Why Back-End Hadoop Integration is Harder Than it Seems

Explaining Hadoop to someone with only a basic understanding of data architecture technology can be tough. Even most database administrators who are familiar with the open source solution would be hard-pressed to explain how to appropriately integrate Hadoop into an organization's back-end infrastructure and make it compatible with front-end applications.

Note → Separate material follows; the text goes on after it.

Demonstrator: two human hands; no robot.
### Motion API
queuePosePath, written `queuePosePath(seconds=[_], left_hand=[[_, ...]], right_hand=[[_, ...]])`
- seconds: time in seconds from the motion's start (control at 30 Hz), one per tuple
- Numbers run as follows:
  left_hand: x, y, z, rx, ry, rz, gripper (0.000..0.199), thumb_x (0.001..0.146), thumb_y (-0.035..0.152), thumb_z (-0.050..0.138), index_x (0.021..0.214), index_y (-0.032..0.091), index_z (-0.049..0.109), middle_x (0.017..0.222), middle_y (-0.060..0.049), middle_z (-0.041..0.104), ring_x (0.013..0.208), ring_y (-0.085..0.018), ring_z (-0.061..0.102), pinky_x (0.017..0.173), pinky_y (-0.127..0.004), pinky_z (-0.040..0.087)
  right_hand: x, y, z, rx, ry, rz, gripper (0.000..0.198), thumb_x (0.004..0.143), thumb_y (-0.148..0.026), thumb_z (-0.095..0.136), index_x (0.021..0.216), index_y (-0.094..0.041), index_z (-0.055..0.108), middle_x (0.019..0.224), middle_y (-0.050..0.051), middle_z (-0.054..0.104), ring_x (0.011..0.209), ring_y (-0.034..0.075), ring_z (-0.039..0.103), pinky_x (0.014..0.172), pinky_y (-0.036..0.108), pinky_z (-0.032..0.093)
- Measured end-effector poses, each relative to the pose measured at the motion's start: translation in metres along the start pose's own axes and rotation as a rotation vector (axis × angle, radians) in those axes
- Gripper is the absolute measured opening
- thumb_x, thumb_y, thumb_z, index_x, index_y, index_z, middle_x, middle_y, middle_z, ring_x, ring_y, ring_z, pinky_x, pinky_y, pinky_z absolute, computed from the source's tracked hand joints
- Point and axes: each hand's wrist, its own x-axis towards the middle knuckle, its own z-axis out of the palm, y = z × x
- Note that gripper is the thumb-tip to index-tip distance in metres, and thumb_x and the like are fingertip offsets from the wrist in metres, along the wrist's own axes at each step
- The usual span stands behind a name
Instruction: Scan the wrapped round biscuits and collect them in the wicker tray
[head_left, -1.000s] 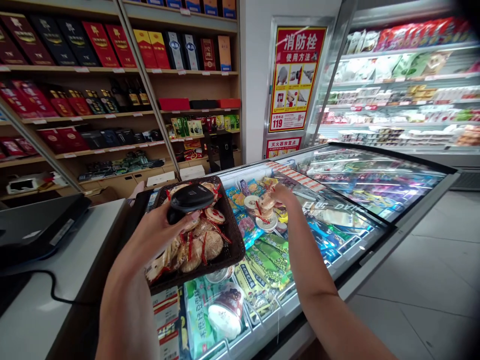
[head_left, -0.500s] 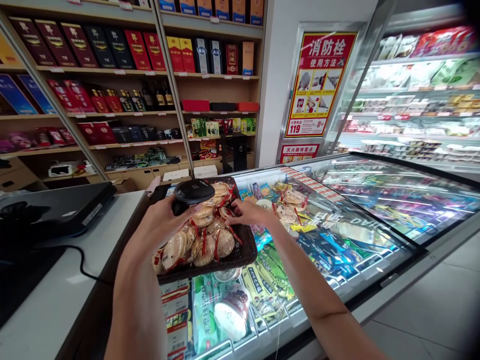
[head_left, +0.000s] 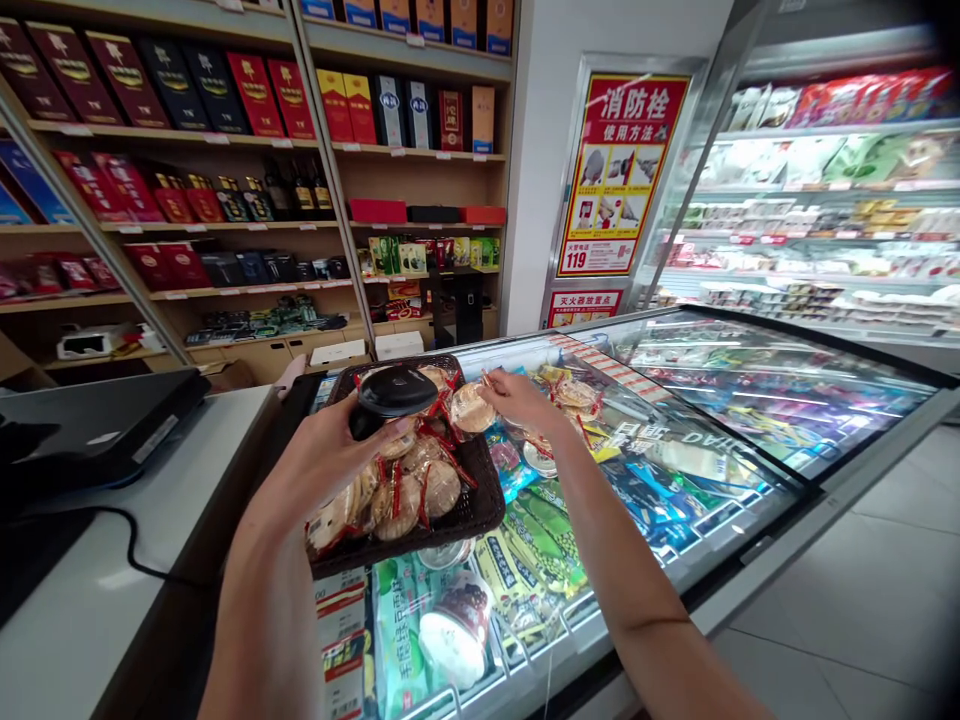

It's as easy to misunderstand Hadoop's "out-of-the-box" configuration as it is to mistake Linux for a free-to-use, ready-for-deployment open source desktop operating system. For example, by itself, Linux is kernel, meaning it allocates a PC's resources to other programs running on that machine, but it doesn't actually function as what programmers understand to be a complete OS. People need a Linux distribution to bring structure to the machines they use everyday (Ubuntu is arguably the most popular Linux distro).

"What resources does Hadoop demand of developers in charge of making it enterprise-ready?"__

Although not an OS, the functionality and workflow associated with Hadoop is similar to that of the Linux kernel in that companies such as Cloudera and Hortonworks develop and release "enterprise-ready" distributions of the big data architecture. All too often, we've come across enterprise leaders who view Hadoop as a ready-to-use database capable of storing, transporting and analyzing unstructured, semi-structured and structured data, but this isn't necessarily the case.

This conclusion brings up a number of questions: How do Hortonworks and Cloudera configure Hadoop to make it compatible with existing corporate systems? What resources does the technology demand of developers in charge of making it enterprise-ready?

It's not necessarily complete
Open Source Insider's Adrian Bridgwater attended the 2013 Red Hat Summit in Boston, where the event keynote speaker asked how many of the open source developer attendees "had witnessed full-scale Hadoop big data implementations in their business." The answer? Bridgwater guessed 10 percent of those members raised their hands. He acknowledged an explanation of Hadoop by MetaMarkets CEO Mike Driscoll, who puts the solution into perspective:

"Hadoop is a foundational technology, but it is not a database, it is not an analytics environment, and it is not a visualization tool. By itself, it is not a solution for helping businesses make better decisions," said Driscoll. as quoted by Bridgwater.

Yet Hadoop is often mistaken for a database, a visualization program or an analytics environment. What about tools such as Ranger, HIVE, PIG and MapReduce? Remember that these are add-ons (some libraries, others applications) to what was once a bare-bones library. In other words, Hadoop has the capability of performing all of these functions, but it doesn't come with them without further development.

Hadoop can provide the foundations of a big data architecture. Hadoop can provide the foundations of a big data architecture.

According to a white paper written by Indus and Axiomine, developing an enterprise-ready distribution of Hadoop obligates you to keep security, IT infrastructure development, traditional architecture compatibility and staff instruction in mind.

From a data protection standpoint, the Hadoop Distributed File System can be a bit tricky. Once an authorized user is given complete visibility over all the data within the HDFS​, he or she can view every data set within the system. So, how easy is it for a cybercriminal to masquerade as a legitimate administrator? Cloudera noted that integrating the Kerberos protocol into Hadoop will establish user authentication processes that are otherwise absent from Hadoop.

"Libraries such as HIVE, PIG and RHIPE have made Hadoop more compatible."

Kerebos operates under an authentication model that uses "tickets" to verify the identities of not only servers, but users requesting access to those machines. Kerebos' principles can be applied at a more granular level, specifically to tables, columns and even data cells. Truth be told, more can be said about Hadoop security - a topic that will be discussed in later articles.

Co-existing with other libraries
When it was first released, Hadoop was a Java-only framework, making it incredibly difficult for developers to integrate it into systems consisting of SQL databases, C language-based applications and other technologies. Now, libraries such as HIVE, PIG and RHIPE have made Hadoop more compatible with existing assets.

For instance, PIG accommodates programmers well-acquainted with SQL and procedural data processing pipeline languages such as SAS and R. In addition, Hadoop Streaming makes MapReduce compatible with Unix Scripts, Python, SAS and R - all of which are non-Java based programs, according to the Indus and Axiomine white paper. In conclusion, Hadoop is more flexible than it was during its inception.

"It's preferable to partner up with a team of consultants."

From the developer's point of view
When integrating Hadoop into your enterprise's infrastructure, it's preferable to partner up with a team of consultants that will stay with you every step of the way. Hadoop developers aren't just programmers, they possess in-depth knowledge of system administration and algorithm construction. Although Hadoop's API compatibility has made customization and integration easier, working with authorities on the technology will help you navigate any roadblocks you may encounter.